**ACTIVITY**
A verbatim copy of the listing is the expected output.

**DATA FOR THIS EXERCISE**
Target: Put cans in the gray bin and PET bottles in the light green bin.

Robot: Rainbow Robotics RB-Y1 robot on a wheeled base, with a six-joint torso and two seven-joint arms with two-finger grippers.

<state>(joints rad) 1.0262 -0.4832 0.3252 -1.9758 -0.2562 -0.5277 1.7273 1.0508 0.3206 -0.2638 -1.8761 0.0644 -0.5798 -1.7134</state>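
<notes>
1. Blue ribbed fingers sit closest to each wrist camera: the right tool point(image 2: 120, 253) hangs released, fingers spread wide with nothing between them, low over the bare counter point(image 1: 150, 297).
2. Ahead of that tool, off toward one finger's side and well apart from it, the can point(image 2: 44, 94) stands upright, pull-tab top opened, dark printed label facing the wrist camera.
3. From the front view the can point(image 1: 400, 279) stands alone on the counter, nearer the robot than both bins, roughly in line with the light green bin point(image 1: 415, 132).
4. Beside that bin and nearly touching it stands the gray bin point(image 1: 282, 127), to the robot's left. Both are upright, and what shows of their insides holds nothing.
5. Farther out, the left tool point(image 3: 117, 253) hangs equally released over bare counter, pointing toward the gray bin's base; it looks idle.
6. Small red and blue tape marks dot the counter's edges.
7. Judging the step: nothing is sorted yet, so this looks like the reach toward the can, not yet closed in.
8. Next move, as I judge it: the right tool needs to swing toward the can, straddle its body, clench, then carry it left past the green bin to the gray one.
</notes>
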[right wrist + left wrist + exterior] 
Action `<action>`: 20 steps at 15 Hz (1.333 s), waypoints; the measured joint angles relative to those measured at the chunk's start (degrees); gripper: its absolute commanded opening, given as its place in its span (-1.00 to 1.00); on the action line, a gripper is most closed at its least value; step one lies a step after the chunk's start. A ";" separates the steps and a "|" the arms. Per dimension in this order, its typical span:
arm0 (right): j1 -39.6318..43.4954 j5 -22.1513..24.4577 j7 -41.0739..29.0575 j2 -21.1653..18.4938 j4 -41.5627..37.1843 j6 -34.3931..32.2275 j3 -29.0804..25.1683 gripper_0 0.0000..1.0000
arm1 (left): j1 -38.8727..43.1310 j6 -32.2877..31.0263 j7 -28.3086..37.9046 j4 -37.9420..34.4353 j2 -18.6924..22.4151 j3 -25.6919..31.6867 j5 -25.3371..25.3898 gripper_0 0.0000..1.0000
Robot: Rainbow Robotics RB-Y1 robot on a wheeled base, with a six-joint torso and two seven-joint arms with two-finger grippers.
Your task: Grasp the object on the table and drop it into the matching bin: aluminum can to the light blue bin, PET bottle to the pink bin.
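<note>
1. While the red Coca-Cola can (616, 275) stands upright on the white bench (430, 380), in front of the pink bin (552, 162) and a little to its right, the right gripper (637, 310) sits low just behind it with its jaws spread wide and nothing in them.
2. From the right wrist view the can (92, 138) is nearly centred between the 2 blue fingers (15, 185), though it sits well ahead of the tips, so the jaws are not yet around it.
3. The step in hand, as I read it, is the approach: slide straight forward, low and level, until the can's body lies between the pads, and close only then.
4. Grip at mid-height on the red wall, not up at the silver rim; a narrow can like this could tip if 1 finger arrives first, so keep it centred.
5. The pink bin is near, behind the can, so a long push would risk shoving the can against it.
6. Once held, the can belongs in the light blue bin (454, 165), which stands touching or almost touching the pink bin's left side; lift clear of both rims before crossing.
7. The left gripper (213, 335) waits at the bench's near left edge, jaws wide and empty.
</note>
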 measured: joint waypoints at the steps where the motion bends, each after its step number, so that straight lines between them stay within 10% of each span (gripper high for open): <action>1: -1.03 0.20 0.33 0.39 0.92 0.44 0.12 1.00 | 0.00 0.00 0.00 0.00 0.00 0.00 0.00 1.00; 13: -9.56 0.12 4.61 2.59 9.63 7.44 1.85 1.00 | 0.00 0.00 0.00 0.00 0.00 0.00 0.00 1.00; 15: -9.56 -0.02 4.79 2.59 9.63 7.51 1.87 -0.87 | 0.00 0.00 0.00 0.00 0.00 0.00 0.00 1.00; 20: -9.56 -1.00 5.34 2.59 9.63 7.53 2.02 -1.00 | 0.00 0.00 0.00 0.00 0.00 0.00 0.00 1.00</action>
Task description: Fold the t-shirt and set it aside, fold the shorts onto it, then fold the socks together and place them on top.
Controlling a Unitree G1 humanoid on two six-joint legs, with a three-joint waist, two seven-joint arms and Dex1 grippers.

**TASK OUTPUT**
Target: Put cans in the gray bin and PET bottles in the light green bin.

Robot: Rainbow Robotics RB-Y1 robot on a wheeled base, with a six-joint torso and two seven-joint arms with two-finger grippers.

<state>(joints rad) 1.0262 -0.4832 0.3252 -1.9758 -0.2562 -0.5277 1.7273 1.0508 0.3206 -0.2638 -1.8761 0.0644 -0.5798 -1.7134</state>
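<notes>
1. Blue ribbed fingers sit closest to each wrist camera: the right tool point(image 2: 120, 253) hangs released, fingers spread wide with nothing between them, low over the bare counter point(image 1: 150, 297).
2. Ahead of that tool, off toward one finger's side and well apart from it, the can point(image 2: 44, 94) stands upright, pull-tab top opened, dark printed label facing the wrist camera.
3. From the front view the can point(image 1: 400, 279) stands alone on the counter, nearer the robot than both bins, roughly in line with the light green bin point(image 1: 415, 132).
4. Beside that bin and nearly touching it stands the gray bin point(image 1: 282, 127), to the robot's left. Both are upright, and what shows of their insides holds nothing.
5. Farther out, the left tool point(image 3: 117, 253) hangs equally released over bare counter, pointing toward the gray bin's base; it looks idle.
6. Small red and blue tape marks dot the counter's edges.
7. Judging the step: nothing is sorted yet, so this looks like the reach toward the can, not yet closed in.
8. Next move, as I judge it: the right tool needs to swing toward the can, straddle its body, clench, then carry it left past the green bin to the gray one.
</notes>
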[right wrist + left wrist + exterior] 
Action `<action>`: 20 steps at 15 Hz (1.333 s), waypoints; the measured joint angles relative to those measured at the chunk's start (degrees); gripper: its absolute commanded opening, given as its place in its span (-1.00 to 1.00); on the action line, a gripper is most closed at its least value; step one lies a step after the chunk's start. A ";" separates the steps and a "|" the arms. Per dimension in this order, its typical span:
arm0 (right): j1 -39.6318..43.4954 j5 -22.1513..24.4577 j7 -41.0739..29.0575 j2 -21.1653..18.4938 j4 -41.5627..37.1843 j6 -34.3931..32.2275 j3 -29.0804..25.1683 gripper_0 0.0000..1.0000
arm1 (left): j1 -38.8727..43.1310 j6 -32.2877..31.0263 j7 -28.3086..37.9046 j4 -37.9420..34.4353 j2 -18.6924..22.4151 j3 -25.6919..31.6867 j5 -25.3371..25.3898 gripper_0 0.0000..1.0000
Robot: Rainbow Robotics RB-Y1 robot on a wheeled base, with a six-joint torso and two seven-joint arms with two-finger grippers.
Your task: Grasp the object on the table and drop it into the matching bin: aluminum can to the light blue bin, PET bottle to the pink bin.
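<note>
1. While the red Coca-Cola can (616, 275) stands upright on the white bench (430, 380), in front of the pink bin (552, 162) and a little to its right, the right gripper (637, 310) sits low just behind it with its jaws spread wide and nothing in them.
2. From the right wrist view the can (92, 138) is nearly centred between the 2 blue fingers (15, 185), though it sits well ahead of the tips, so the jaws are not yet around it.
3. The step in hand, as I read it, is the approach: slide straight forward, low and level, until the can's body lies between the pads, and close only then.
4. Grip at mid-height on the red wall, not up at the silver rim; a narrow can like this could tip if 1 finger arrives first, so keep it centred.
5. The pink bin is near, behind the can, so a long push would risk shoving the can against it.
6. Once held, the can belongs in the light blue bin (454, 165), which stands touching or almost touching the pink bin's left side; lift clear of both rims before crossing.
7. The left gripper (213, 335) waits at the bench's near left edge, jaws wide and empty.
</note>
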 measured: joint waypoints at the steps where the motion bends, each after its step number, so that straight lines between them stay within 10% of each span (gripper high for open): <action>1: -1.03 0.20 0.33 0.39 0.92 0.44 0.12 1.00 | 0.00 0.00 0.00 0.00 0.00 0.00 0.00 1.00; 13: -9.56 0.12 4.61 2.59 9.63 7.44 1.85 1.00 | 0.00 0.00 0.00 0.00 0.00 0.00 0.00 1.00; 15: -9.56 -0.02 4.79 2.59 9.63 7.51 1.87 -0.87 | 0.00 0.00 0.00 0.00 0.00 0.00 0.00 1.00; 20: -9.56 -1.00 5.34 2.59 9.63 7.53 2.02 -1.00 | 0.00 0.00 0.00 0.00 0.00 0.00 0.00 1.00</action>
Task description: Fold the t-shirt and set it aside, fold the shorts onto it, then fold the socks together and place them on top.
Controlling a Unitree G1 humanoid on two six-joint legs, with a three-joint waist, two seven-joint arms and Dex1 grippers.

The response to this exercise is done.